- [PROBLEM TO SOLVE]
Leaving out pictures, output exactly the lines below from the one that has "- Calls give" through the one that has "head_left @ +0", and nothing else.

- [MATERIAL TO PROCESS]

·····

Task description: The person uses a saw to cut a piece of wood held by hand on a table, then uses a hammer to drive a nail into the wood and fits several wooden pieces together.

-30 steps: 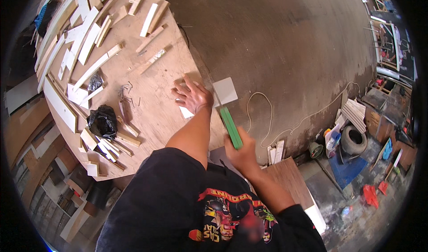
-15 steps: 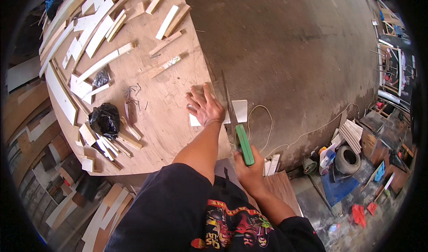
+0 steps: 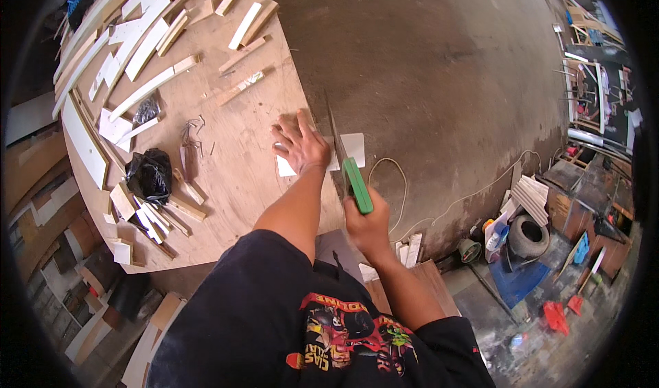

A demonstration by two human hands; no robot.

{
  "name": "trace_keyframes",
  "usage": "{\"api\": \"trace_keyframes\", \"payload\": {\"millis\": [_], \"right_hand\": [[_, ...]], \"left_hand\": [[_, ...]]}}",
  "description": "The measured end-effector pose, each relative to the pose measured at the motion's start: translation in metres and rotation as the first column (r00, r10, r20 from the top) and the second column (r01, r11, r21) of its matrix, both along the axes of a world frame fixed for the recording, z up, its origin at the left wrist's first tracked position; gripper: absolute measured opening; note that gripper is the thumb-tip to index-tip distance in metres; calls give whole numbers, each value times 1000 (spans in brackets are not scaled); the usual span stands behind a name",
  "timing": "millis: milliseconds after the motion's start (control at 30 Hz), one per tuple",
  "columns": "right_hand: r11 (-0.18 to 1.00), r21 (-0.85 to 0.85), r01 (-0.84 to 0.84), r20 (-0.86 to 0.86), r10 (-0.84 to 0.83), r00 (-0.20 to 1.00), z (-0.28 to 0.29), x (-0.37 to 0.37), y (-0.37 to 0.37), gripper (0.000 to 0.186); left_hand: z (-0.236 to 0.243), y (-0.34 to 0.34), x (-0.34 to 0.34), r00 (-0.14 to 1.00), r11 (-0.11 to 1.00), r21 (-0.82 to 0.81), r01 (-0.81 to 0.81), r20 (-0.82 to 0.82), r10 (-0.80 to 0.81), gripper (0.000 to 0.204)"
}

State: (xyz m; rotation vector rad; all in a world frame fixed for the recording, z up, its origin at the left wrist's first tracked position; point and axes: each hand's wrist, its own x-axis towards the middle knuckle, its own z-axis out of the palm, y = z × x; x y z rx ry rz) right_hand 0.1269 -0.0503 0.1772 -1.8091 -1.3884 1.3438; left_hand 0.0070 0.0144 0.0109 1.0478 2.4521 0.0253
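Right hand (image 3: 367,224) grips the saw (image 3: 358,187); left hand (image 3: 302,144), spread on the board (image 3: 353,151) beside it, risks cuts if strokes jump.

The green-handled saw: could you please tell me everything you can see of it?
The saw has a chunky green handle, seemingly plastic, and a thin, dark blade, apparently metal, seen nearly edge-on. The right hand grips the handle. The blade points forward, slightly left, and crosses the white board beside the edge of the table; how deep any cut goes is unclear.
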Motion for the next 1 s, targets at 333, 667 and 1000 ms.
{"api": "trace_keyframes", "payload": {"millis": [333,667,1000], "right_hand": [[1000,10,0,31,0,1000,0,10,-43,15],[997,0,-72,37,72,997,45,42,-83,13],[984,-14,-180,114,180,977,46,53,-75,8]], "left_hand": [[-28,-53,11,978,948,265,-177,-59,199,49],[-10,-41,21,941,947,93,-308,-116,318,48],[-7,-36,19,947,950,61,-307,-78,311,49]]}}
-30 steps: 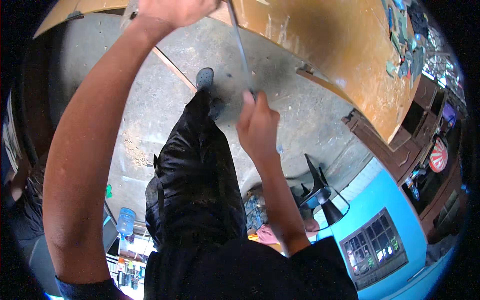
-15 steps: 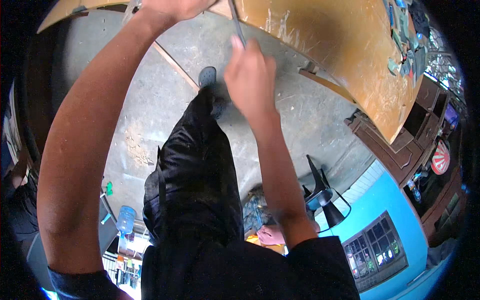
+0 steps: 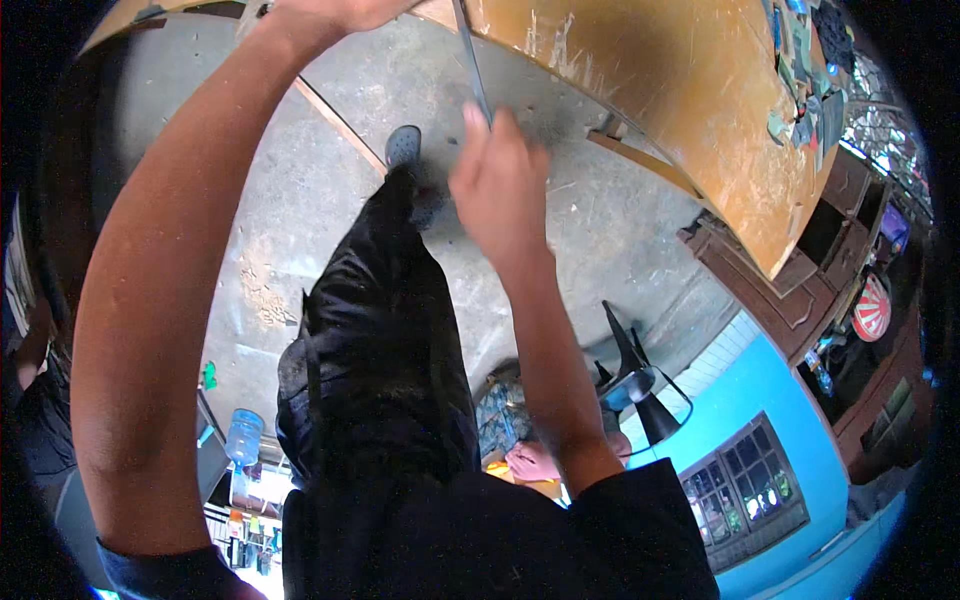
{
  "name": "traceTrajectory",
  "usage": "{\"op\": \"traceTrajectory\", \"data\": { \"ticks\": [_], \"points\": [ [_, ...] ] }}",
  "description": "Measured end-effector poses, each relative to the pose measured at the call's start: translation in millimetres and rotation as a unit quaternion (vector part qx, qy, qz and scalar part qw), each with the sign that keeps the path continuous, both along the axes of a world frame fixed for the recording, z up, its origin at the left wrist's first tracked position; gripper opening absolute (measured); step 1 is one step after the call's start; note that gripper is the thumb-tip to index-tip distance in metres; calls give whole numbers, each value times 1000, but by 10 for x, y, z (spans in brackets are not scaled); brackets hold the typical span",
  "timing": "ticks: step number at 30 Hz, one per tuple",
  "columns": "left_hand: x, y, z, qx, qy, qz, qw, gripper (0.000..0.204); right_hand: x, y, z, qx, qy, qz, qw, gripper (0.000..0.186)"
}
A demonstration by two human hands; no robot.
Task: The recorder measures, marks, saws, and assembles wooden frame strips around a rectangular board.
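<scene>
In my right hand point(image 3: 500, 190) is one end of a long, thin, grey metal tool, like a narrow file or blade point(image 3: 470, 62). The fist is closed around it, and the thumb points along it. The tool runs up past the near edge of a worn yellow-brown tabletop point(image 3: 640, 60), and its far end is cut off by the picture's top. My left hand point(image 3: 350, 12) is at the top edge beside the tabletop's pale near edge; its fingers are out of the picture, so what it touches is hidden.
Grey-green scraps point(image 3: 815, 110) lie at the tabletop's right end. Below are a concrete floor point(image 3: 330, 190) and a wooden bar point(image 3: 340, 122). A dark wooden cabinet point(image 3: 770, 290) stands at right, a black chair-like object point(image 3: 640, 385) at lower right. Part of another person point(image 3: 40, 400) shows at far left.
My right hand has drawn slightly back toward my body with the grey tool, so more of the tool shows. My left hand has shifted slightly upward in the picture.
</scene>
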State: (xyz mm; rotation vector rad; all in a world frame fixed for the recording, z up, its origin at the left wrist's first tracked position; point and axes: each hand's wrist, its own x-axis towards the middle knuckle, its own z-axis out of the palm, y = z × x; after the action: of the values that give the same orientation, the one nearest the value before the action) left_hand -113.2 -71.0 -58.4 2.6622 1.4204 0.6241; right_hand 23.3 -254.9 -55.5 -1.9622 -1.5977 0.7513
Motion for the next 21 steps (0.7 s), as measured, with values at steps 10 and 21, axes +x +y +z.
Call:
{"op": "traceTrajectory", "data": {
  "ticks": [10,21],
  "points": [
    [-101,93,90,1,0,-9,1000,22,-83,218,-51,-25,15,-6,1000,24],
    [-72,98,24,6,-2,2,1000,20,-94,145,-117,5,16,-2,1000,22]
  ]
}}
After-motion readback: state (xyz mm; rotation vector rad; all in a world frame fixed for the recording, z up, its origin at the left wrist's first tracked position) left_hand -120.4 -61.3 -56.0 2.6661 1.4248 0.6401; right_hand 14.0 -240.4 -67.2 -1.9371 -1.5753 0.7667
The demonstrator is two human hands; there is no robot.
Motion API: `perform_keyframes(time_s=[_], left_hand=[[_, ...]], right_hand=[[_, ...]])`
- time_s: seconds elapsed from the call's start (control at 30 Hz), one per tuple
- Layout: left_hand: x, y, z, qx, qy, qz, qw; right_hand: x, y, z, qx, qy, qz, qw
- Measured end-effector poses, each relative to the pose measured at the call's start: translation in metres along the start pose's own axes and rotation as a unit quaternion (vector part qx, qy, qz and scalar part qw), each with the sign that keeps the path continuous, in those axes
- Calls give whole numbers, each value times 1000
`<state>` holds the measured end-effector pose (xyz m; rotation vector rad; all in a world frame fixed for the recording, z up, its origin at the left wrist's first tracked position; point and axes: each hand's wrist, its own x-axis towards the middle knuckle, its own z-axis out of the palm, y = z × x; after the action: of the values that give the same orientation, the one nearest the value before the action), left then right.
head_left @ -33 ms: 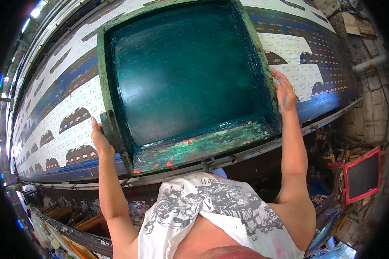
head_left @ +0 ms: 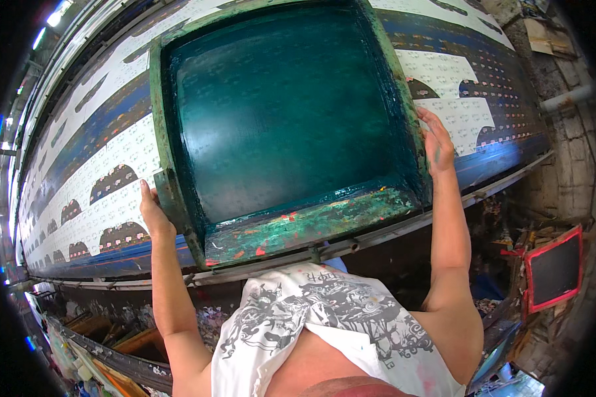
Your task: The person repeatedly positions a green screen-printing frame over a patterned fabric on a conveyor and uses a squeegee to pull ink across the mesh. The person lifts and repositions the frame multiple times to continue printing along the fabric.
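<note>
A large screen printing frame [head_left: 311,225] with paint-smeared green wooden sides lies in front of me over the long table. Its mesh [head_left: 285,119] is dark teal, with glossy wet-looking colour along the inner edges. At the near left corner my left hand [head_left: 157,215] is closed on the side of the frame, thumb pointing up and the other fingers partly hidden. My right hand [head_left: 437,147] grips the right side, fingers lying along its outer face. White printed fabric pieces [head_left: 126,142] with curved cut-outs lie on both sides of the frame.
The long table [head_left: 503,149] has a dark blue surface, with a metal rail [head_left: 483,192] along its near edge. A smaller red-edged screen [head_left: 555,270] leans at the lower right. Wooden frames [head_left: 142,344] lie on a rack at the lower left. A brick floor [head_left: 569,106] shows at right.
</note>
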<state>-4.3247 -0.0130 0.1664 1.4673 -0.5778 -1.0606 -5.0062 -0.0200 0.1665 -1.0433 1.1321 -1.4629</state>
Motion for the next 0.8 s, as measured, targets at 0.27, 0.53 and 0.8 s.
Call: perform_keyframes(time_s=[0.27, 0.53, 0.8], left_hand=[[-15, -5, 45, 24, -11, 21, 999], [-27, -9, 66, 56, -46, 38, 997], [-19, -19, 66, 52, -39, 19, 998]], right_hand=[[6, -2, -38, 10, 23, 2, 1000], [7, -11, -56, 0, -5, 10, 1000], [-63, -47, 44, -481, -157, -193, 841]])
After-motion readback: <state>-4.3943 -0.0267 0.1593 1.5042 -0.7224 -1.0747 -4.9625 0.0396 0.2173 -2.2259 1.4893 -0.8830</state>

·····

- [TASK OUTPUT]
- Calls give whole numbers, each value times 1000
`<state>` holds the measured end-effector pose (xyz m; rotation vector rad; all in a world frame fixed for the recording, z up, its origin at the left wrist's first tracked position; point and axes: each hand's wrist, its own x-axis towards the middle knuckle, its own z-axis out of the palm, y = z × x; after the action: of the values that give the same orientation, the one nearest the value before the action), left then right.
head_left @ -33 ms: 
head_left @ +0 ms: 

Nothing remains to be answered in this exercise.